## Work required
A bare count is the expected answer, namely the number of lines in the records that have the word "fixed".

## Provided entries
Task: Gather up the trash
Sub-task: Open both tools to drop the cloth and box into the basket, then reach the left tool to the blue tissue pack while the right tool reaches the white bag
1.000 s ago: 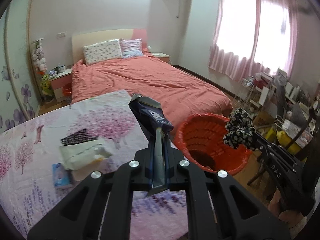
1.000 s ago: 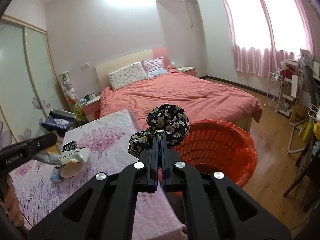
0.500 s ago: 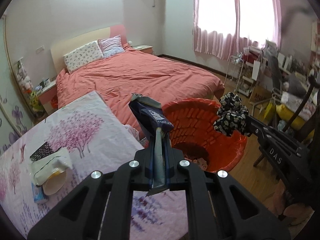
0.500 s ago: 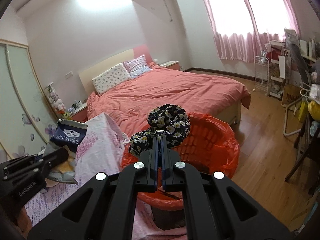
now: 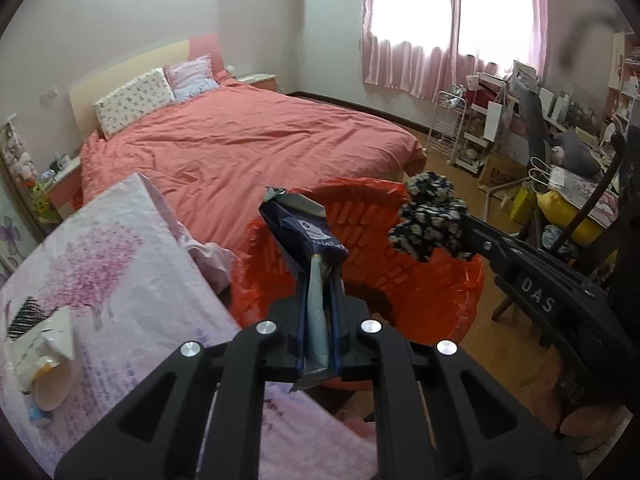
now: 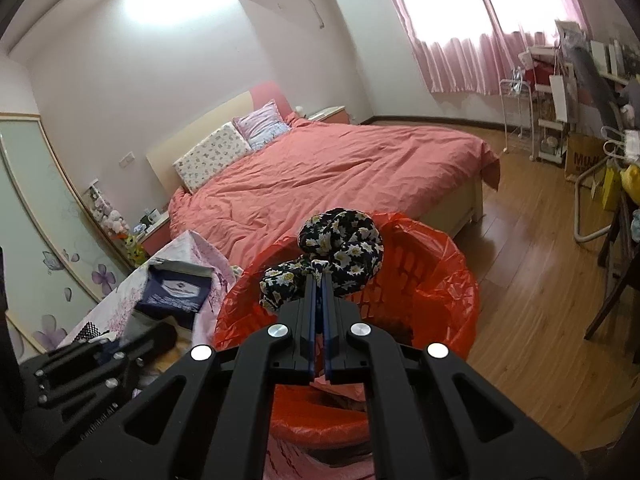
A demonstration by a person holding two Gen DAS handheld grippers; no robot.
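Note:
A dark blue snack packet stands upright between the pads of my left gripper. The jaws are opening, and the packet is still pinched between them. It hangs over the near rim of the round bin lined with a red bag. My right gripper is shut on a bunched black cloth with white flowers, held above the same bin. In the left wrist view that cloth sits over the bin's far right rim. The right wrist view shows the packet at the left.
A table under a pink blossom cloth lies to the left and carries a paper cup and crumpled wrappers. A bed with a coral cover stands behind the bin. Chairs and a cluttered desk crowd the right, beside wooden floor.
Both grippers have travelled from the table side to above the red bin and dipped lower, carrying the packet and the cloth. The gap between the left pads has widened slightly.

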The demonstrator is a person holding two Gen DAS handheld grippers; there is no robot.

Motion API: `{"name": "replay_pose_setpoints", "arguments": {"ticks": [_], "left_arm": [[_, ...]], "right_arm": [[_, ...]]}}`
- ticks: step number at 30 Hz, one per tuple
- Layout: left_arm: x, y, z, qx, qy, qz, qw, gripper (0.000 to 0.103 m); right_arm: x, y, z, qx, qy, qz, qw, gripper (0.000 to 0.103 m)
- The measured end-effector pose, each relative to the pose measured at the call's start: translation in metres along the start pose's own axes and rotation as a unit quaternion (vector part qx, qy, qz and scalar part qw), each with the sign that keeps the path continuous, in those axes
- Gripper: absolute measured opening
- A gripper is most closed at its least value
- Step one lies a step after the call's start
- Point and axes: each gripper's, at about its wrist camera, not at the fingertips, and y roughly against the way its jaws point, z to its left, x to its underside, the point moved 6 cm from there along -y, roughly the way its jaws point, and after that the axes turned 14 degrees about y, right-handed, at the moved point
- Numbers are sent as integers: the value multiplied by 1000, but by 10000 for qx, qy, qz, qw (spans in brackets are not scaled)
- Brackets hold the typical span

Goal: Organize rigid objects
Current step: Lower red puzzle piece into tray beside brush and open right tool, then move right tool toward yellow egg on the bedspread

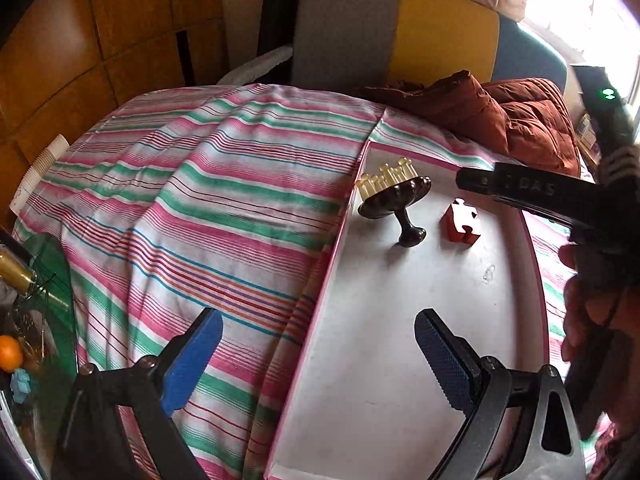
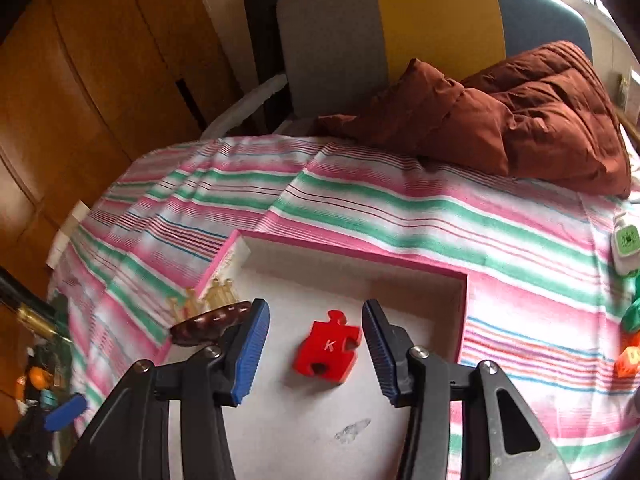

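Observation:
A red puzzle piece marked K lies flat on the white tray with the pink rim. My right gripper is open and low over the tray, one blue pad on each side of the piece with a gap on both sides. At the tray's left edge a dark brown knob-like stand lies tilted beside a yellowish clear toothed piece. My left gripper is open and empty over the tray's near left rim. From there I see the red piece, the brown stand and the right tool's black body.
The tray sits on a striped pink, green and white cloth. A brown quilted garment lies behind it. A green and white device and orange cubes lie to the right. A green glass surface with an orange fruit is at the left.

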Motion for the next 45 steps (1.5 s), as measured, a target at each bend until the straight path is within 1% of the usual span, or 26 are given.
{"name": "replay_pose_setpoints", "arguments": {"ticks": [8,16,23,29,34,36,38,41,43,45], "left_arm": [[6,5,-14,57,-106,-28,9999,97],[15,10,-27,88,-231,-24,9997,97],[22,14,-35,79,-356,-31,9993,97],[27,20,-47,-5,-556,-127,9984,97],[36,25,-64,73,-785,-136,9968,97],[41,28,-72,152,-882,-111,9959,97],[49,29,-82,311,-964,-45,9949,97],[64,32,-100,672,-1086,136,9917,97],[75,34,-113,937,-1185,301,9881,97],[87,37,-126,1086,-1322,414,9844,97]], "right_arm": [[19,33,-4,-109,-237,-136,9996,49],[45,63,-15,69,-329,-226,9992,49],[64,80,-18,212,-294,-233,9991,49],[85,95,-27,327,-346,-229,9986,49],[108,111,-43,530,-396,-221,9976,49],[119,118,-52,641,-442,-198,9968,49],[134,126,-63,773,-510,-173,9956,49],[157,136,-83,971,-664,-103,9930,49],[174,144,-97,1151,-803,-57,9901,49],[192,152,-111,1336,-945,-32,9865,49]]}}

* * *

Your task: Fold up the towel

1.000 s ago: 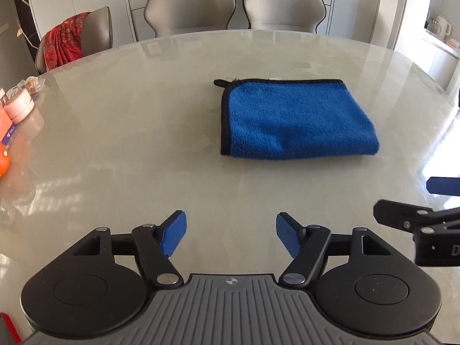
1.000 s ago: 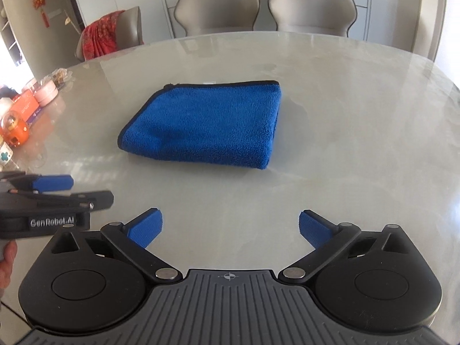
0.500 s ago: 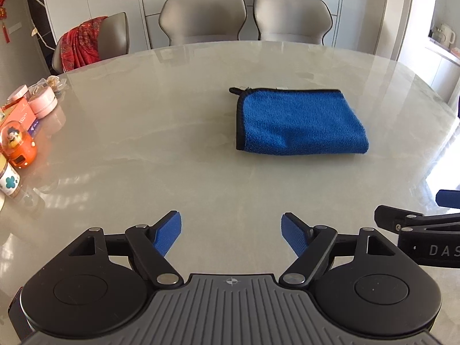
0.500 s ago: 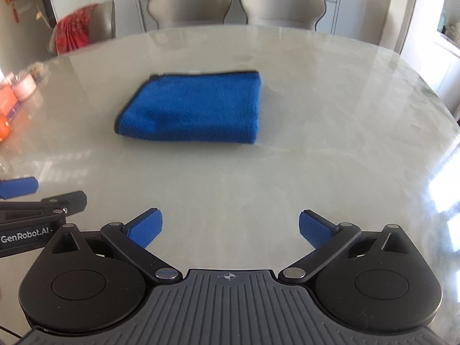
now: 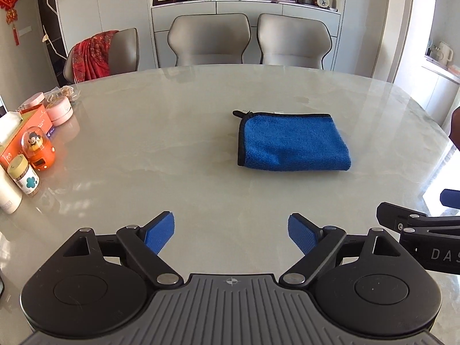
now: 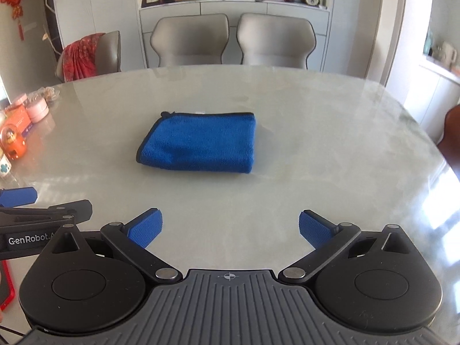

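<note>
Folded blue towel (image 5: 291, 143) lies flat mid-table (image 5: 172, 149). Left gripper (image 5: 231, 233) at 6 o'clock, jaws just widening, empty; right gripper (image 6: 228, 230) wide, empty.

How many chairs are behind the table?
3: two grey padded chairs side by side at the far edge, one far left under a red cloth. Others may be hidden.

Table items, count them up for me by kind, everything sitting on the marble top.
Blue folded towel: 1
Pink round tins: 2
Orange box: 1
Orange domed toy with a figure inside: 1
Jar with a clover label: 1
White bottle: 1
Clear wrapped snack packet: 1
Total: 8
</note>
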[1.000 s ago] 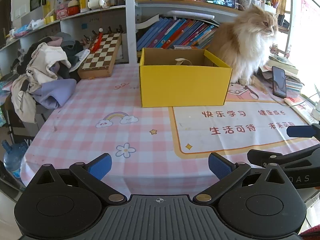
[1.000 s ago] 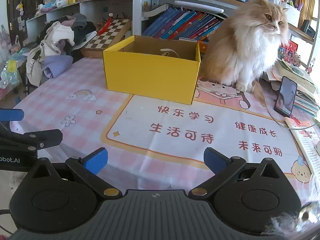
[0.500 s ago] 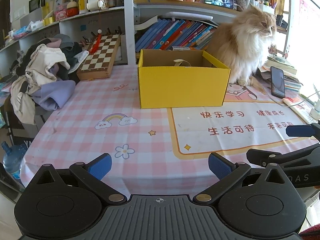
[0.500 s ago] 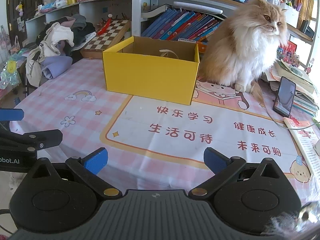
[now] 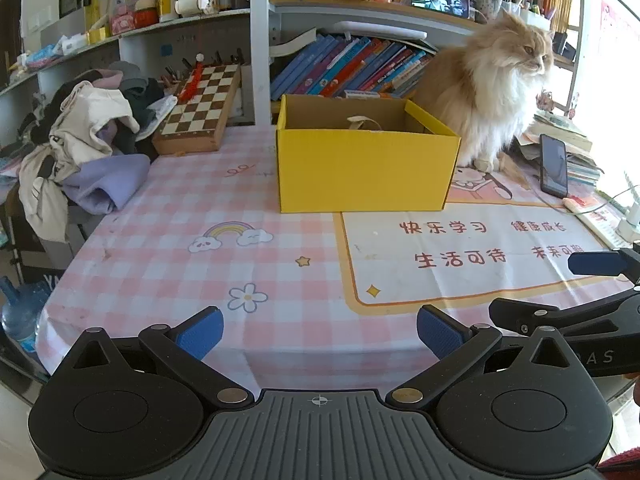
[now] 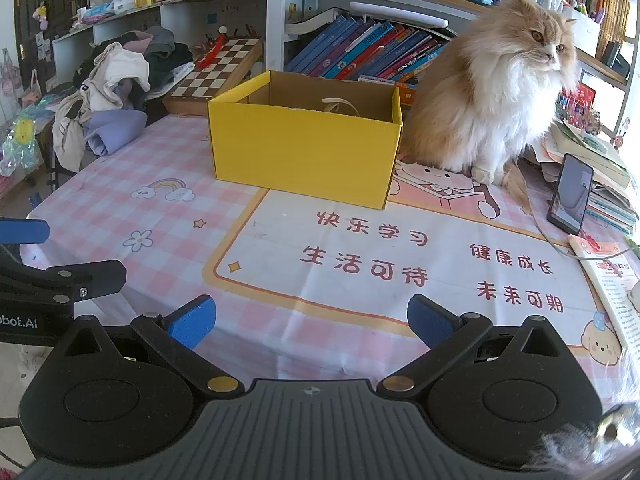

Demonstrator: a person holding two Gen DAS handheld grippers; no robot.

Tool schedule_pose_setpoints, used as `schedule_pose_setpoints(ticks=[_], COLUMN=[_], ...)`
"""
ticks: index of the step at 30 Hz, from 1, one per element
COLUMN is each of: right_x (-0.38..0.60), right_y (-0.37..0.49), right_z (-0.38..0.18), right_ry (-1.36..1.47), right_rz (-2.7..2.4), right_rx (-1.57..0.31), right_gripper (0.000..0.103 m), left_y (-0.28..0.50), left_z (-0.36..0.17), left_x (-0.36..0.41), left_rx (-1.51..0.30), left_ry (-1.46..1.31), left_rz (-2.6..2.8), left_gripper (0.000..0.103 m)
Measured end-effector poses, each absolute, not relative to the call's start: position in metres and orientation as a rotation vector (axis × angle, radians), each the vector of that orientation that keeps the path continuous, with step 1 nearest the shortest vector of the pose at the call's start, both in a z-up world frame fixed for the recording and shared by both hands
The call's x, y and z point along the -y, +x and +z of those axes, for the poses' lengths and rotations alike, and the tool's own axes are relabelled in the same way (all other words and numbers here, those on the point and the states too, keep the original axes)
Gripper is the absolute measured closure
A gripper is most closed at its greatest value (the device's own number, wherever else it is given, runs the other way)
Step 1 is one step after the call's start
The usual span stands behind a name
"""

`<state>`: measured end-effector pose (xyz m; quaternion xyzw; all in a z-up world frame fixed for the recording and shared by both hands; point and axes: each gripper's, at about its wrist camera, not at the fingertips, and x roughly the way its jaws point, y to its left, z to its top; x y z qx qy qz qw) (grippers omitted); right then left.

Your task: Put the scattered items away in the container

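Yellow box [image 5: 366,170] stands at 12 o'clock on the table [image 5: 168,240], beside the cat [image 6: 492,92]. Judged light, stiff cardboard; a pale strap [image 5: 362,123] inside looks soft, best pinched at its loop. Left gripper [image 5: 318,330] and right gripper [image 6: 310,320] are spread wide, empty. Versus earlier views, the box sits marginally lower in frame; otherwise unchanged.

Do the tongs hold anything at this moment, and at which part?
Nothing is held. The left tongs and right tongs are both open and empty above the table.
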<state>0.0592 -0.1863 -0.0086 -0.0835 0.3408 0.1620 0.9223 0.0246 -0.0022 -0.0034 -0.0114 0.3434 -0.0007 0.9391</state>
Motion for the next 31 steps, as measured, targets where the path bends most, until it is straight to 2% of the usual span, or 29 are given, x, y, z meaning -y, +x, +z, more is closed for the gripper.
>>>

## Solved problem
2